Bigot accosta l’abbé Piquet.

— C’est jeûne, monsieur l’abbé, fit-il ; mais tout de même s’il vous plaisait de venir bénir ma table profane, j’en serais enchanté ! Vous me devez une visite, vous savez, et moi, je vous dois des remerciements pour la manière dont vous avez supporté ma querelle avec le chevalier de la Corne, tout à l’heure. J’ai compris vos reproches et vous n’avez pas parlé. C’était mieux. Je vois que vous comprenez le monde où vous vivez, comme vous comprenez cet autre monde où vous désirez que nous allions tous vivre ensuite.

XIII.

L’abbé salua respectueusement. Le dîner ne le tentait guère, car il avait souvent entendu parler de la licence qui régnait à la table de l’Intendant. Mais il était prêtre et homme politique, et cette double qualité lui permettait de poursuivre certains projets qu’il ne perdait pas de vue. Il était de ceux qui auraient dîné avec Satan pour l’amour de Dieu et des pécheurs.

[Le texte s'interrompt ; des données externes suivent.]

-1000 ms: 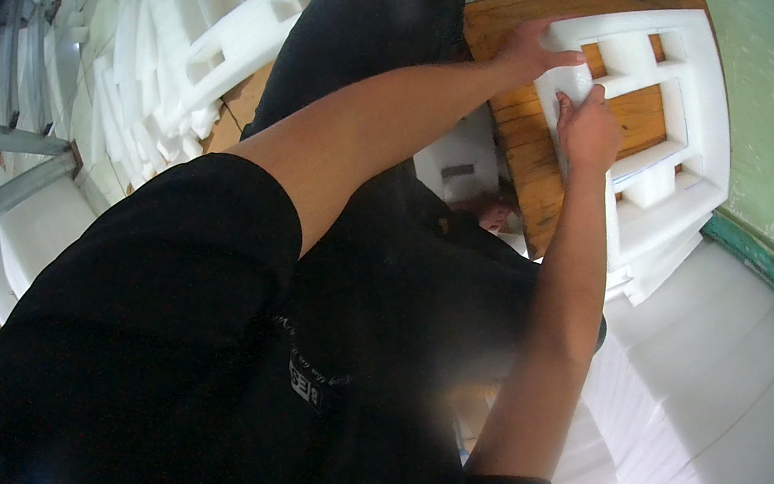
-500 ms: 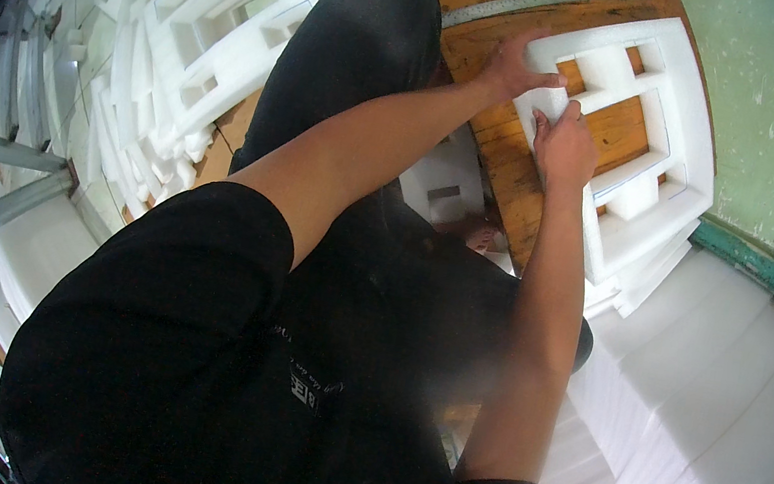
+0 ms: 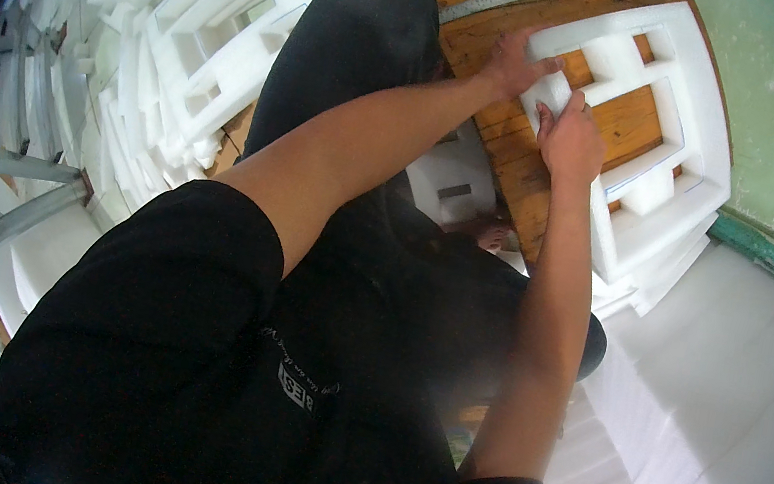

— Merci, Excellence, répondit-il en riant, j’ai fait des centaines de lieues, en raquettes, à travers des régions désertes, pour aller baptiser ou confesser un pauvre sauvage, et cela sans invitation ! je ne refuserai donc pas de marcher un mille pour bénir votre table profane, comme vous l’appelez, lorsque vous m’invitez si cordialement. Je m’efforce comme Saint Paul, mon maître, de me faire tout à tous ; et je me trouve également chez moi dans le palais et dans le wigwam.